--- About this exercise ---
Write the data out again exactly, with every picture removed.

--- Data ---
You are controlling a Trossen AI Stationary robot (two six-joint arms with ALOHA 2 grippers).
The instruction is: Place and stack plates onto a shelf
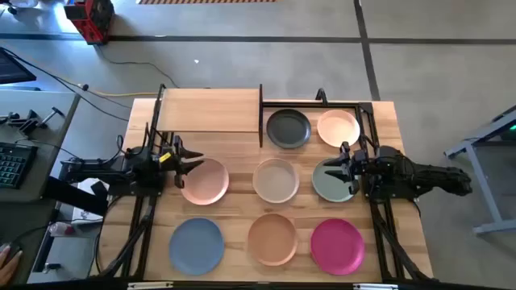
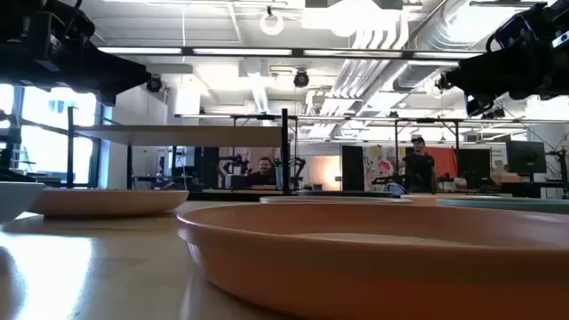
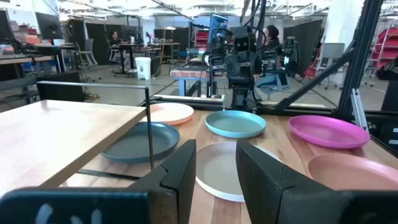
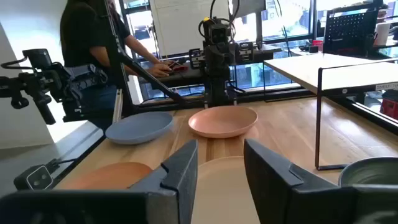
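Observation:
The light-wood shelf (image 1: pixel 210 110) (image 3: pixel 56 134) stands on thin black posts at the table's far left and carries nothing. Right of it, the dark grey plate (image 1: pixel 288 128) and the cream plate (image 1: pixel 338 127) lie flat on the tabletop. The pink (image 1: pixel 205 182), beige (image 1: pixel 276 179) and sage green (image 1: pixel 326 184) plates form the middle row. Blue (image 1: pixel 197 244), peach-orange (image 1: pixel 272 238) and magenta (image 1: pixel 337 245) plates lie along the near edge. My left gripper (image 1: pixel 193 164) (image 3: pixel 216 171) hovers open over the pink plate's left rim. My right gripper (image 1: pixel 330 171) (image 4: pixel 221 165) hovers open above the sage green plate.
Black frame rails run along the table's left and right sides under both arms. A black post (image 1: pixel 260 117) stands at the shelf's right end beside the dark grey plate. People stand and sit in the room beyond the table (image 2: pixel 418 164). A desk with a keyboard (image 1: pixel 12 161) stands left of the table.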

--- The answer ---
You are controlling a Trossen AI Stationary robot (two six-joint arms with ALOHA 2 grippers).
The instruction is: Place and stack plates onto a shelf
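Observation:
The light-wood shelf (image 1: pixel 210 110) (image 3: pixel 56 134) stands on thin black posts at the table's far left and carries nothing. Right of it, the dark grey plate (image 1: pixel 288 128) and the cream plate (image 1: pixel 338 127) lie flat on the tabletop. The pink (image 1: pixel 205 182), beige (image 1: pixel 276 179) and sage green (image 1: pixel 326 184) plates form the middle row. Blue (image 1: pixel 197 244), peach-orange (image 1: pixel 272 238) and magenta (image 1: pixel 337 245) plates lie along the near edge. My left gripper (image 1: pixel 193 164) (image 3: pixel 216 171) hovers open over the pink plate's left rim. My right gripper (image 1: pixel 330 171) (image 4: pixel 221 165) hovers open above the sage green plate.
Black frame rails run along the table's left and right sides under both arms. A black post (image 1: pixel 260 117) stands at the shelf's right end beside the dark grey plate. People stand and sit in the room beyond the table (image 2: pixel 418 164). A desk with a keyboard (image 1: pixel 12 161) stands left of the table.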

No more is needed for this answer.